Além de pesquisadora de destaque, você já foi colunista da Ciência Hoje On-line e mantém diversas iniciativas de divulgação científica. Você mesma, aliás, foi quem produziu as fotos das bolinhas de papel que serviram para divulgar o seu artigo da Science. Qual a importância dessa área na sua carreira?

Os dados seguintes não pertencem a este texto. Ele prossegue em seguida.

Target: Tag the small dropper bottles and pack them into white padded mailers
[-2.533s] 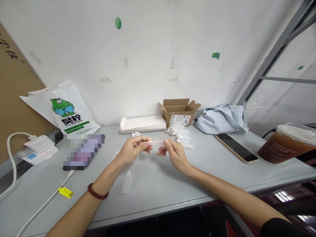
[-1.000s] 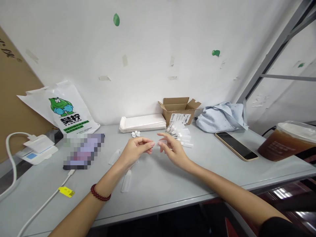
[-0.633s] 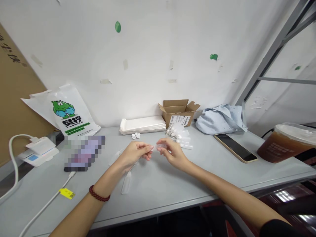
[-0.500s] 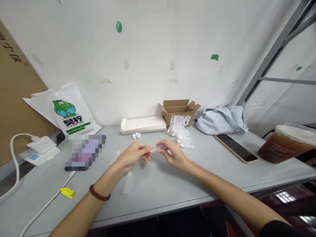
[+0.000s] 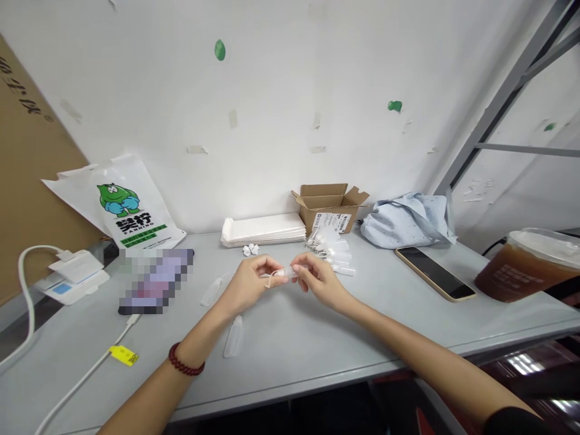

A prática da divulgação científica é de extrema valia para um pesquisador. Ter que pensar em como uma descoberta pode ser interessante, importante ou sequer traduzível para o não especialista faz o cientista descobrir novos aspectos de sua pesquisa. Além disso, as perguntas mais ingênuas de um leigo são muitas vezes as mais fundamentais, em que o especialista, por miopia profissional, não pensa mais. Pensar diferente ajuda o próprio cientista a entender seu trabalho e a comunicá-lo aos seus pares. Depois, de que vale todo o conhecimento gerado pela ciência se ele não retornar ao público? É altamente gratificante ser capaz de explicar a não especialistas o que eu faço. É um prazer para mim gerar novos conhecimentos e também ver que eles ajudam a enriquecer a vida das pessoas e sua compreensão de si mesmas.